The tax disclosures, which only cover publicly listed companies, show some US oil companies with international operations paid nearly all of their government taxes to the US. US independent EOG Resources paid $1.1bn in taxes to the US last year and $9mn to Trinidad. US independent Devon Energy's $350mn in reported tax payments last year went entirely to the US, according to its filing. Devon has operations in Canada but no reported tax payments.

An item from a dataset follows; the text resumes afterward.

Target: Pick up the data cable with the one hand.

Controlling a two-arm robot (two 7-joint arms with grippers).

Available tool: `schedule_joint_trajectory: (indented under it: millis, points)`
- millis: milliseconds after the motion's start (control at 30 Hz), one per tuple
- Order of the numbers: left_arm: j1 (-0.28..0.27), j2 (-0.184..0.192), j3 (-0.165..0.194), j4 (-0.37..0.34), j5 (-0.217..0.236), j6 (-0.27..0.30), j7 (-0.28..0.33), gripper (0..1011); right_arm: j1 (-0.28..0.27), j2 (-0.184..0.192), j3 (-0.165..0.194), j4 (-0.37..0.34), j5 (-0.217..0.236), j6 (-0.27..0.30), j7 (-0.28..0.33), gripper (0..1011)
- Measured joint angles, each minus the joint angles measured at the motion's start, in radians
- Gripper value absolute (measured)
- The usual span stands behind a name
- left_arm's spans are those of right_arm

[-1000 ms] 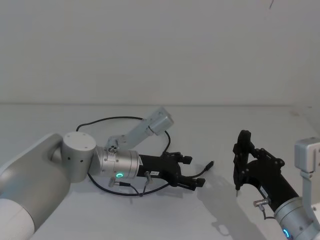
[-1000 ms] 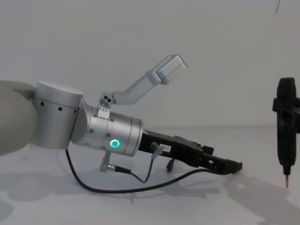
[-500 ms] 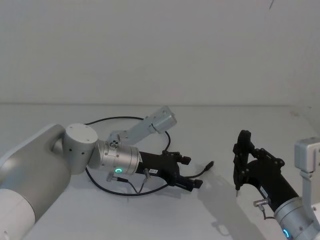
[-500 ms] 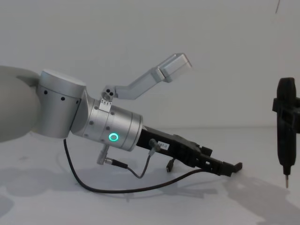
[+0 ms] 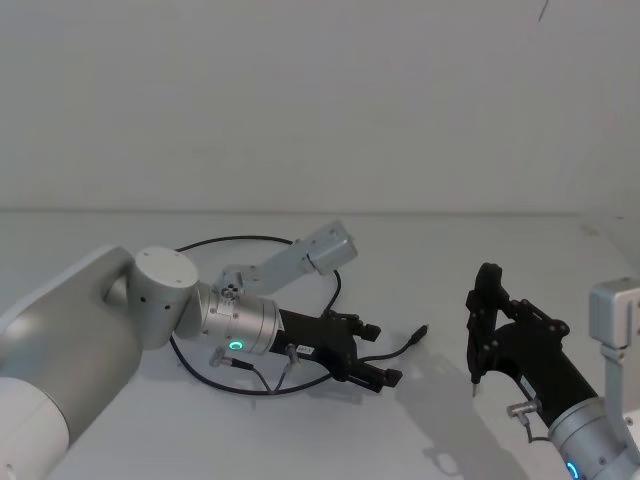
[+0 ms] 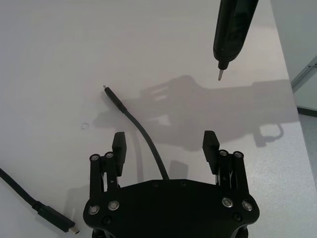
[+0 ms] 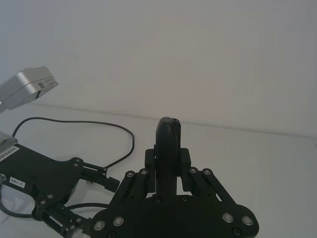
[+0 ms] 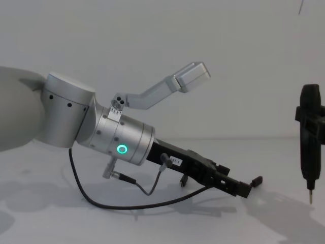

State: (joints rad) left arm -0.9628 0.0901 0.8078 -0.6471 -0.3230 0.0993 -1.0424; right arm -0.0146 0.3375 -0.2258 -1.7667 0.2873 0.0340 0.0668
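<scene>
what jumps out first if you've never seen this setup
The left gripper on its fat silver arm lies low over the white table, open and tilted down, with the data cable running between its jaws. At the table's right side, the right gripper holds a slim black tool upright, its metal tip pointing down.

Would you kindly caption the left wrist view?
Open black two-jaw left gripper above the thin black data cable on a white table.
</scene>
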Motion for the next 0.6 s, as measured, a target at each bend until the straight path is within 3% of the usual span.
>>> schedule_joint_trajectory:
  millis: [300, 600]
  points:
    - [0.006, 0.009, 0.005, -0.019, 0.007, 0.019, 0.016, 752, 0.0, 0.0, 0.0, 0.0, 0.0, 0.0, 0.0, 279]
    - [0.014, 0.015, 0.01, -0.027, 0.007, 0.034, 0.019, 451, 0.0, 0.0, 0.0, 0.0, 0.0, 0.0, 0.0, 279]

ExxonMobil, in a filing with the SEC alongside its disclosure report, said the data in Form SD had a narrow focus, whereas its "total expense for taxes and duties" in the US was more than $10bn, which includes tax obligations from its acquisition of Pioneer Natural Resources. Chevron, which reported US tax expenses of $1.8bn in the US last year in separate securities filings, said it complies with "all legal and contractual requirements" where it operates. Hess said that except for a subsidiary that paid the reported $190,000 in taxes, all other subsidies were in a taxable loss position last year.

The release of the tax data comes as Congress heads to a "tax cliff" from the expiration at the end of 2025 of an estimated $4 trillion in tax cuts that were made temporary, under former president Donald Trump's Tax Cuts and Jobs Act (TCJA) in 2017. To extend those tax cuts, Congress will be looking for revenue-raisers, such as increasing corporate taxes or cutting spending. Democratic presidential candidate Kamala Harris says the US will "have to raise corporate tax rates" to offset the costs of her policies. Republican presidential candidate Donald Trump has pledged to cut corporate tax rates to as low as 15pc, from 21pc currently, alongside various other tax cuts that are likely to cost trillions of dollars.

Consumer groups say the disparity in the "tax take" in the US compared with other countries is noteworthy, because it suggests that oil companies could remain profitable in the US even if taxes were higher. Oil industry officials, meanwhile, say they want Congress to cut tax further than the 21pc corporate tax rate enacted in 2017 through the TCJA.

"We supported TCJA because it lowered corporate tax rates," American Petroleum Institute president Mike Sommers said on 26 September during an event on Capitol Hill. "It's still in a competitive place, but it should be lowered even more."